Compulsory acquisition for construction of by-pass – Owners applying for certificates of appropriate alternative development – Secretary of State issuing negative certificates – Owners alleging error in specifying and applying relevant date – Appeals allowed
Lands belonging to the appellants were proposed by the second respondent, the Department of Transport (DofT), for compulsory purchase for the purpose of constructing the A49 Shrewsbury by-pass for which plans had existed since 1952. The date of the proposal to acquire was January 30 1986. The date of entry was July 5 1990. Towards the end of 1992 the appellants applied to the local authority for certificates of appropriate alternative development under section 17 of the Land Compensation Act 1961, the purpose being to ascertain the development value which the lands would have possessed but for the acquisition proposal. The local authority certified that permission would have been granted in one case for residential development and in the other for residential and industrial development. The DofT, acting under section 18 of the Act, appealed against the certificates to the first respondent, the Department of Environment (DofE), who by decision letter dated July 4 1996 substituted (negative) certificates to the effect that planning permission would not have been granted for any development other than that proposed by the DofT. In combined appeals to the High Court under section 21 of the 1961 Act, the appellants contended that the DofE had fallen into error (i) by taking the date of entry as the relevant date for considering the application of current and reasonably foreseeable planning policies; (ii) by not discounting the adverse planning consequences of the by-pass scheme over the years before January 30 1996.

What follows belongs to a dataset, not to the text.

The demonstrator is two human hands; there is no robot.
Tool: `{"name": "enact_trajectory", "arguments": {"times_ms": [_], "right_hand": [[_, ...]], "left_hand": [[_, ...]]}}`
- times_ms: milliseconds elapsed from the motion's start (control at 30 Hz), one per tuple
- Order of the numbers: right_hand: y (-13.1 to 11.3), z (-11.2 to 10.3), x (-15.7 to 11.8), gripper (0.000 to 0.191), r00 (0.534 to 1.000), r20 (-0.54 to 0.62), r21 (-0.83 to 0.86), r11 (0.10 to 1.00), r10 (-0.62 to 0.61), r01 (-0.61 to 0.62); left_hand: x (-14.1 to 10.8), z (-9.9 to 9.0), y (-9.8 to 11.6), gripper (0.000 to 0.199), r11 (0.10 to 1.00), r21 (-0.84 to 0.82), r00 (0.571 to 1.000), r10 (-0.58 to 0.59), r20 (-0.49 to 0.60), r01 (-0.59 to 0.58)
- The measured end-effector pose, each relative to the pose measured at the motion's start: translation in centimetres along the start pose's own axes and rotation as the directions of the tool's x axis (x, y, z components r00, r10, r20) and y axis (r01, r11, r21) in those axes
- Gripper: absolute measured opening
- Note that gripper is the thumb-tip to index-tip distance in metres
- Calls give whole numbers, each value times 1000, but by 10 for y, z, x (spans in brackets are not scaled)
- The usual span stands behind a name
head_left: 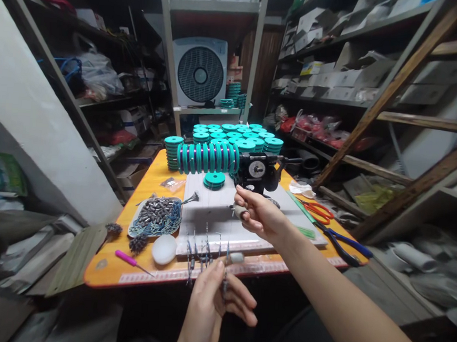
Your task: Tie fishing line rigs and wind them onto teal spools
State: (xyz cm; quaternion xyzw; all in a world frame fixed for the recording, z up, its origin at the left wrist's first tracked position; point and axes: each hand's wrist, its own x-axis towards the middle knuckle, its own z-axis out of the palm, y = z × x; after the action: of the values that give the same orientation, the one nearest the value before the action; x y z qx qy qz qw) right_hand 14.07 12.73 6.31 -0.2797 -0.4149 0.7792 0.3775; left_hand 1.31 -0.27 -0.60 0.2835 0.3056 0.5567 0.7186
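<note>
My left hand [214, 301] is low at the table's front edge, thumb and index finger curled around a thin bluish strand [225, 284] with small dark metal parts. A pale finger cover [237, 257] sits on its index finger. Above the white board, my right hand [258, 215] is closed in a pinch; a tiny dark tip pokes out, too small to name. Similar strands [205, 251] with dark weights hang along the board's [217, 212] front edge. Behind my hands, a row of teal spools [208, 158] is mounted on a black machine [257, 170] with a round dial.
A tray [131, 232] of grey weights and bluish pieces stands left, beside a white round lid [164, 249] and a pink-handled pick [126, 258]. Orange scissors [320, 212] and blue-handled pliers [349, 244] lie right. Teal spools [232, 129] stack behind; a fan [199, 74] stands farther back.
</note>
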Motion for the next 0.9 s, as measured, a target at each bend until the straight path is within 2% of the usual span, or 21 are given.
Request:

Held The appeals were allowed
1. In Jelson v Ministry of Housing and Local Government [1970] QB 243, the Court of Appeal had ruled that the relevant date for considering the physical state of the land for planning policy purposes was the date of the proposal to acquire. Although the present case concerned present and future planning policies affecting the land, the reasoning in Jelson compelled the conclusion that the same date should apply to all the relevant facts; nor was there any reason in principle to justify the split-date approach adopted by the Dof E and by Sir Douglas Frank QC in Robert Hitchins Builders Ltd v Secretary of State for the Environment (1978) 37 P&CR 140 which should accordingly not be followed.

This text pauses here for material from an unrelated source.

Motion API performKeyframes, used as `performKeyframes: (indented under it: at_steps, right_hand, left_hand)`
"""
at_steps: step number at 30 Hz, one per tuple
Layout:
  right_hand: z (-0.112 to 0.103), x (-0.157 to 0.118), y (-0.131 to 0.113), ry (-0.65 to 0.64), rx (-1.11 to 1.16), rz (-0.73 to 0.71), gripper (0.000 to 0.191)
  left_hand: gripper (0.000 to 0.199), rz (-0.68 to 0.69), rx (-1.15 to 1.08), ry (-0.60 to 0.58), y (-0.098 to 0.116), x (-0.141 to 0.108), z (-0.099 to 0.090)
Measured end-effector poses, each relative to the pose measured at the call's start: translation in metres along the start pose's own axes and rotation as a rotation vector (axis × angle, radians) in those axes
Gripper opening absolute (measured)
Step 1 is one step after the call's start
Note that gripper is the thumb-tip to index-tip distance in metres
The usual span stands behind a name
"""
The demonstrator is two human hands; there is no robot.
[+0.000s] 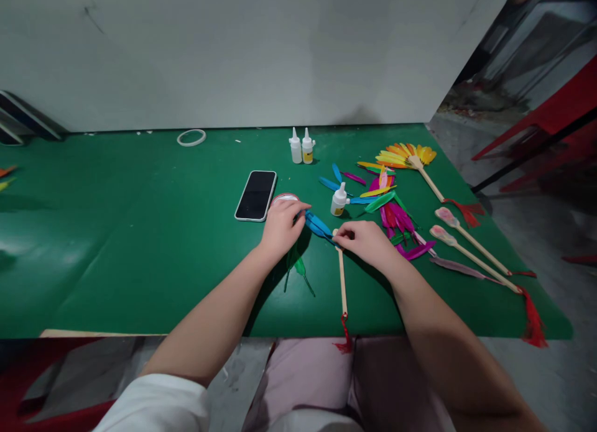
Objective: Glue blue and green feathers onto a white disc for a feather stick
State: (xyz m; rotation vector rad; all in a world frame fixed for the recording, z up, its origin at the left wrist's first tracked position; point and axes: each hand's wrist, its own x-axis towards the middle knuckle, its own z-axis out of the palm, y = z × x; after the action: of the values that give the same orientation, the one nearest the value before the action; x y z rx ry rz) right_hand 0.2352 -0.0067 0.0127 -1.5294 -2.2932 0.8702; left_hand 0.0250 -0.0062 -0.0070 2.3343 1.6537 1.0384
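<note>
Blue feathers [318, 224] stretch between my two hands. My left hand [283, 225] is closed on their left ends, beside a round white item [285, 197] it partly covers. At the head of a wooden fan handle [342, 283] with a red tassel, my right hand [362, 238] pinches the other ends of the blue feathers. Green feathers [299, 267] lie just below my left hand. An upright white glue bottle [339, 202] stands above my right hand, next to a loose pile of purple, green and yellow feathers [396, 216].
A phone [256, 196] lies left of my left hand. Farther back stand two bottles [301, 148], with a white ring [191, 138] to their left. At the right lie a yellow feather fan [408, 156] and two tasselled handles [480, 252]. A white panel [209, 59] borders the green table [140, 233].
</note>
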Motion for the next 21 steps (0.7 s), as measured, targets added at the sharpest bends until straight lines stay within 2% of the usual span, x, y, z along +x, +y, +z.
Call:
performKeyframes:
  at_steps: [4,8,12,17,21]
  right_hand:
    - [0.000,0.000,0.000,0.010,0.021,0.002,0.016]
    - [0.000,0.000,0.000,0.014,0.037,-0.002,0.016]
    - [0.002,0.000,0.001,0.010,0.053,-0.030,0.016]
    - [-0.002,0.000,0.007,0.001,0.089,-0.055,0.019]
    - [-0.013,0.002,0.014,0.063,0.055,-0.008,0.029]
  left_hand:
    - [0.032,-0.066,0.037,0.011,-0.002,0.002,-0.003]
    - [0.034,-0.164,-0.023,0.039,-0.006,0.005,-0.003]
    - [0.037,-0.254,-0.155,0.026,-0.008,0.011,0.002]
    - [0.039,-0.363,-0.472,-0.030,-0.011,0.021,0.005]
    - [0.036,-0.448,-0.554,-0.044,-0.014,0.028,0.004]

2. As regards the second issue, the DofE was not bound by Jelson to proceed as if the by-pass scheme had been cancelled at the relevant date since that decision, which concerned a scheme which had been abandoned by the Minister , was not directly in point. The correct approach, and the one which accorded with the Pointe Gourde principle to be applied when the amount of compensation fell to be agreed or determined, was to proceed as if the scheme had never been conceived at all: see Grampian Regional Council v Secretary of State for Scotland [1984] 2 EGLR 175 per Lord Bridge.
Robin Purchas QC and Timothy Comyn (instructed by Manby & Steward, of Telford) appeared for both appellants; Jeremy Sullivan QC and Rabinder Singh (instructed by the Treasury Solicitor) appeared for the Secretary of State for the Environment; the Secretary of State for Transport did not appear and was not represented.